Preparamos solomillo Stroganoff con spaetzle (le pedí a Klaus que me lo deletreara: menos mal, porque no viene en mi diccionario). Creía estar en el paraíso. Me enseñó a trocear un solomillo de carne medio congelada, a cortar champiñones y cebollas en rodajas, y me dio una clase acerca de cómo afilar los cuchillos con una chaira. El spaetzle lleva los mismos ingredientes que las bolas de pasta que hace mi abuela, sólo que él hace pasar la masa a través de un colador, la echa en agua hirviendo con sal y la corta en porciones regulares para que parezcan macarrones gruesos.

– Saltea rápidamente la carne y ponla en la olla; dora las cebollas y añádeselas; fríe los champiñones hasta que se ablanden y échalos también a la olla. Calienta la sartén hasta que el jugo de la carne quede marrón y luego añade unas gotas de coñac.

Cuando agregó el coñac (que miró con desprecio por ser del barato), éste siseó, burbujeó y se evaporó.

– Pon un poco de nata fresca en la sartén antes de comenzar con la nata agria, Harriet. Si no lo haces, se puede cortar la salsa porque está casi hirviendo. A mí me gusta la comida muy caliente, así que uso primero la nata fresca para evitar que la agria se corte. Aplasta la nata agria y con un batidor de mano revuelve mientras la calientas. Es para evitar que queden grumos. Después, vierte la salsa en la olla, mézclalo todo y, voilá !, solomillo Stroganoff.

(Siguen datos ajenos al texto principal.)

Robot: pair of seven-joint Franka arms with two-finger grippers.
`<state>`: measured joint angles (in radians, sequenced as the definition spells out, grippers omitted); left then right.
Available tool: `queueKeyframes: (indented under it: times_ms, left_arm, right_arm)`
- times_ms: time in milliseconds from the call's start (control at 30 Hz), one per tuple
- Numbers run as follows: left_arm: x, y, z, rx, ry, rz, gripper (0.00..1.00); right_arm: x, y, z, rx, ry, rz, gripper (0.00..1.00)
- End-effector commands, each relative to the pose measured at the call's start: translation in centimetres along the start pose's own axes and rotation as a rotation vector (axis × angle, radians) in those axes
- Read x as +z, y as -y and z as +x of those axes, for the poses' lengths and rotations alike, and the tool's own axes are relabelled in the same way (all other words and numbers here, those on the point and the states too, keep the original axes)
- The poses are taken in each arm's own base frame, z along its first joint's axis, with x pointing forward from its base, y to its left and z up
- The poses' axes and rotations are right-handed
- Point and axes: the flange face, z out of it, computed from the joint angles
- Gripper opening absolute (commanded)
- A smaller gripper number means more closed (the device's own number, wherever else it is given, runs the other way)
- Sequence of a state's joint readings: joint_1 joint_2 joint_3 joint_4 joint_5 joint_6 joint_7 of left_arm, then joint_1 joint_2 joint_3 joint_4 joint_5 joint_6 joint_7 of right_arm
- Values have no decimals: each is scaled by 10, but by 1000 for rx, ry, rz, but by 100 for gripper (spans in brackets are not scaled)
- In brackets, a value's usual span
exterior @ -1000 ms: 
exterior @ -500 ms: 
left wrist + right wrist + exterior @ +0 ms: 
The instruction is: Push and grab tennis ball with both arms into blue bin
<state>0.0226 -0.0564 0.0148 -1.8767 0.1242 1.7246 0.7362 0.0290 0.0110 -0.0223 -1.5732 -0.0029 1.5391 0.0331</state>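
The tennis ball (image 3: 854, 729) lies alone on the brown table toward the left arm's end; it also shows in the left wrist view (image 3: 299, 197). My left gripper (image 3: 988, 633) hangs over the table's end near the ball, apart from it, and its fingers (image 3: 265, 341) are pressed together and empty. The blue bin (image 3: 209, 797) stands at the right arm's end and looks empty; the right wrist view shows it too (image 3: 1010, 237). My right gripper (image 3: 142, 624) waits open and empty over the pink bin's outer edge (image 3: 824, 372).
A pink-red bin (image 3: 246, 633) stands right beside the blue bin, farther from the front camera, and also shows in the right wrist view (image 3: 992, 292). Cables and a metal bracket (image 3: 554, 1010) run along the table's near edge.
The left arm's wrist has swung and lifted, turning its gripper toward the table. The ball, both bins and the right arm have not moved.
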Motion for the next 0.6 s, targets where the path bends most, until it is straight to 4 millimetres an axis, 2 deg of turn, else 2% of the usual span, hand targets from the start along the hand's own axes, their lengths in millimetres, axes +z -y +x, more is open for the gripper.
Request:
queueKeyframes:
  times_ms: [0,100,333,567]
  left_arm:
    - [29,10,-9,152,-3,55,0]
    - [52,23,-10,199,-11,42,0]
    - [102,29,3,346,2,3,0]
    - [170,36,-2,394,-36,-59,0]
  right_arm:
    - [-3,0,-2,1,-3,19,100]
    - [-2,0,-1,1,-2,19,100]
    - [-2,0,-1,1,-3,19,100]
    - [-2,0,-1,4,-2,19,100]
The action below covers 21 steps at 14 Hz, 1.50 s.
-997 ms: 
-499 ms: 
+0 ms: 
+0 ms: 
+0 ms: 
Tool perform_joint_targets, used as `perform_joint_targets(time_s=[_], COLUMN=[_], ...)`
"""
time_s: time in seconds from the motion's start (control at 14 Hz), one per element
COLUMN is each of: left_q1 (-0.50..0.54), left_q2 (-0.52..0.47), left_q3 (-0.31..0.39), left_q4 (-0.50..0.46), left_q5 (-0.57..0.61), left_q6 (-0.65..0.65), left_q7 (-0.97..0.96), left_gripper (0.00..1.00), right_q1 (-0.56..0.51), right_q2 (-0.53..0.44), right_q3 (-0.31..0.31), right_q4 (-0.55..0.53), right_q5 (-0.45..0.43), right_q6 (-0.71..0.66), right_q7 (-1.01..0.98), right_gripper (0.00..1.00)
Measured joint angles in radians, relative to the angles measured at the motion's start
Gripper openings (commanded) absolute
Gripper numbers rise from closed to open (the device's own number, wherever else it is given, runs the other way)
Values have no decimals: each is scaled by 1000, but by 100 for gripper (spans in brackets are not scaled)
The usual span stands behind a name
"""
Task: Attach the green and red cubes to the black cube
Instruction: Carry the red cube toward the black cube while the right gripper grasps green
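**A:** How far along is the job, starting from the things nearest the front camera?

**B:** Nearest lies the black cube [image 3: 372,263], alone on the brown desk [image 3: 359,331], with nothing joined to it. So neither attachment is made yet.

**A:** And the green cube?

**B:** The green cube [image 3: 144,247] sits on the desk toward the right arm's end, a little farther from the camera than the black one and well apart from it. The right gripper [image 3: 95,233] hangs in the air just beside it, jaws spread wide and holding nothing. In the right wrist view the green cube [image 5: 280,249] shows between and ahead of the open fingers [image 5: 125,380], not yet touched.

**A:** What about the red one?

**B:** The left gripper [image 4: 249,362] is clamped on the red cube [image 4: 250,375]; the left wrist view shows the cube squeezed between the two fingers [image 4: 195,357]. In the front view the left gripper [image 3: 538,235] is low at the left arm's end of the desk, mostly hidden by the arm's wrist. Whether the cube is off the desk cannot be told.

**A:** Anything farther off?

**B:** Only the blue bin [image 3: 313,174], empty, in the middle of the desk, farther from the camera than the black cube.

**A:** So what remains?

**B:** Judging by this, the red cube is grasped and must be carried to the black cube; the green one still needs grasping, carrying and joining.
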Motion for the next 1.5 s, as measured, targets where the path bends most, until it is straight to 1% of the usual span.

Nos llevó menos de media hora preparar aquel plato. Jamás había probado algo tan exquisito.

– Nunca le pongas concentrado de tomate ni encurtidos -me regañó, como si yo fuera a hacerlo nada más salir de allí-. Mi manera de preparar la salsa Stroganoff es la correcta y la única. -Reflexionó un instante y agregó-: Con la única excepción del coñac, pero eso se puede perdonar. Manten los sabores puros y asegúrate de que la salsa que utilices no camufle el sabor de los ingredientes principales. Con solomillo de ternera, champiñones y cebollas, ¿quién necesita disfrazar los sabores?